Secondary Endpoints:

  • Survived event (ROSC sustained until admission and transfer of care to medical staff at the receiving hospital)
  • Survival to 3 months
  • Survival to 12 months
  • Survival with favorable neurological outcome at 3 months

Drug/Procedures Used:

This was a randomized cluster trial where the ambulance service vehicles served as the unit of randomization. Individual ambulance vehicles were randomized in a 1:2 fashion to either LUCAS CPR or manual CPR, stratified by station and vehicle type. Individual patients were allocated to the LUCAS-2 or control (standard manual chest compression) group according to the first trial vehicle on scene.

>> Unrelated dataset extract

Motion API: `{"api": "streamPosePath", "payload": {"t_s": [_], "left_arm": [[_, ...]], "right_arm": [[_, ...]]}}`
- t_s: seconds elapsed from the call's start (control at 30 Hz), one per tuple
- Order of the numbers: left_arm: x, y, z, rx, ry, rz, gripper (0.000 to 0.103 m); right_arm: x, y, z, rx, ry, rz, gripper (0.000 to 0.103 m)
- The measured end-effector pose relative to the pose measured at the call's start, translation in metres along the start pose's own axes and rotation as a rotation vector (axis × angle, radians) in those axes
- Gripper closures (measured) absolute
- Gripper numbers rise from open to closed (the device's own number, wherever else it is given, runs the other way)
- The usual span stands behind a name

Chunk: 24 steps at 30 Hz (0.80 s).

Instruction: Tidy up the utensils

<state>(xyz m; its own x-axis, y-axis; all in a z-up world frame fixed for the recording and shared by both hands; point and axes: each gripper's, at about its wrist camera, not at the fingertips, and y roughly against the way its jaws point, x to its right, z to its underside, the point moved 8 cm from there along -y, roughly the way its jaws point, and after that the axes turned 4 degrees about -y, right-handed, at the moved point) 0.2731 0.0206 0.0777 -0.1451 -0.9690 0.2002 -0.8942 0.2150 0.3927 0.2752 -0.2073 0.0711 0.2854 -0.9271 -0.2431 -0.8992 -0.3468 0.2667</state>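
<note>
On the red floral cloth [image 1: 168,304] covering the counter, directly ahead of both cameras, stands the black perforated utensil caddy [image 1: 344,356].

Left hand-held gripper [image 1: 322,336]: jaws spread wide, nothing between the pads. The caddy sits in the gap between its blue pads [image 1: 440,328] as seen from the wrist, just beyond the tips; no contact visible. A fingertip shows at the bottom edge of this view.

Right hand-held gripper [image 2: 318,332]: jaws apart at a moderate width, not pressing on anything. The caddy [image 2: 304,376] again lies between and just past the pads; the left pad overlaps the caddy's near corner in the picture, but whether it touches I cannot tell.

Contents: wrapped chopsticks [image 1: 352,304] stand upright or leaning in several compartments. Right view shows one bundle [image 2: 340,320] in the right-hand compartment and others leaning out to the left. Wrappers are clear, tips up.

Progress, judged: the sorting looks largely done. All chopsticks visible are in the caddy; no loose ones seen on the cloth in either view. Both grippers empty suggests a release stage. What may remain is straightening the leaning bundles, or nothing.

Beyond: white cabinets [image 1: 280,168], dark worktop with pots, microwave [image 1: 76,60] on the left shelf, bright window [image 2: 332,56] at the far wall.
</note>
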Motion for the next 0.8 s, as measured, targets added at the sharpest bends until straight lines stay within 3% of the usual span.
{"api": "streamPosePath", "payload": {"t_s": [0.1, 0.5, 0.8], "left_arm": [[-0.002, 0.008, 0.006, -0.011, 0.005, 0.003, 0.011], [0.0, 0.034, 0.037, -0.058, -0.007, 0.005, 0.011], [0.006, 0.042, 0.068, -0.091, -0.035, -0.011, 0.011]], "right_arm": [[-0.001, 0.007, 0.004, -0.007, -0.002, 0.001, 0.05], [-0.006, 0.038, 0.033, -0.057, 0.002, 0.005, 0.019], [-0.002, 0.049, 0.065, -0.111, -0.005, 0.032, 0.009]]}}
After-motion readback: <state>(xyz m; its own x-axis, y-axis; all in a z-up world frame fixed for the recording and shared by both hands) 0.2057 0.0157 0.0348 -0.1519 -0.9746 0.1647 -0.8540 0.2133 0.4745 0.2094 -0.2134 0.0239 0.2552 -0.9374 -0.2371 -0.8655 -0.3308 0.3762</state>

The LUCAS-2 (Physio-Control Inc./Jolife AB, Lund, Sweden) device provides chest compressions between 40–53 mm in depth (according to patient size) at a rate of 102/minute and ensures full chest recoil between compressions, and an equal time in compression and decompression. In the LUCAS-2 group, staff initiated manual CPR and switched the device on. Patients in the control group received manual CPR aiming for a target compression depth of 50–60 mm, rate 100–120/minute, full recoil between compressions, and an equal time in compression and decompression in line with guidelines. Both groups received compression to ventilation ratio of 30:2 before intubation, and continuous compressions with asynchronous ventilation after intubation.

Concomitant Medications:

Post return of spontaneous circulation (ROSC) care was provided based on local hospital protocols.

Principal Findings:

A total of 418 emergency vehicles were randomized, with 147 clusters receiving LUCAS-2 and 271 manual CPR. This included 4,471 patients, of which 1,652 were allocated to LUCAS-2 (of which 985 actually received LUCAS-2 compressions) and 2,819 to manual CPR. Baseline characteristics were fairly similar between the two arms. The presumed etiology was cardiac in 85% of all patients and respiratory in 8%. The majority of OHCAs happened at home (82%), with bystander CPR administered in 43%. The initial rhythm was ventricular tachycardia (VT)/ventricular fibrillation (VF) in 23%, pulseless electrical activity in 25%, and asystole in nearly 50%. Less than a quarter of patients had successful ROSC before arriving at the hospital.

The primary endpoint of survival at 30 days was similar between the LUCAS-guided CPR and manual CPR arms (6% vs. 7%, odds ratio 0.91, 95% confidence interval 0.71-1.17). ROSC (32% vs. 31%), survival to 3 months (6% vs. 6%), and survival with favorable neurological outcome (5% vs. 6%) were all similar between the two arms (p > 0.05 for all). Results were similar on adjusting for compliance with LUCAS-2 use. On subgroup analysis, 30-day survival was lower with the LUCAS-2 device in patients with VT/VF as the initial rhythm (18% vs. 24%, p < 0.05). Other subgroup analyses (cardiac vs. other arrest; bystander CPR vs. none) showed similar results.

Seven clinical adverse events were reported in the LUCAS-2 group (three events of chest bruising, two of chest laceration, and two of blood in mouth). No serious adverse events were reported. Fifteen device incidents occurred during operational use (four incidents in which alarms sounded, seven in which the device stopped working, and four other device incidents).

Interpretation:

The results of the PARAMEDIC trial indicate that survival at 30 days following OHCA in a community-based all-comers trial is abysmally low (~6%), with no improvements with the use of the automated LUCAS-2 device over manual CPR. Studies demonstrate that manual chest compressions during CPR result in only 20-30% of normal blood flow and are difficult to perform for a long period of time. Following small pilot studies, there has been recent interest in mechanical chest compressions with the LUCAS device. The current trial, in conjunction with two other recent trials, indicates that the LUCAS device does not, however, confer a clinical benefit.

References:

Perkins GD, Lall R, Quinn T, et al., on behalf of the PARAMEDIC Trial Collaborators. Mechanical versus manual chest compression for out-of-hospital cardiac arrest (PARAMEDIC): a pragmatic, cluster randomised controlled trial. Lancet 2014;Nov 16:[Epub ahead of print].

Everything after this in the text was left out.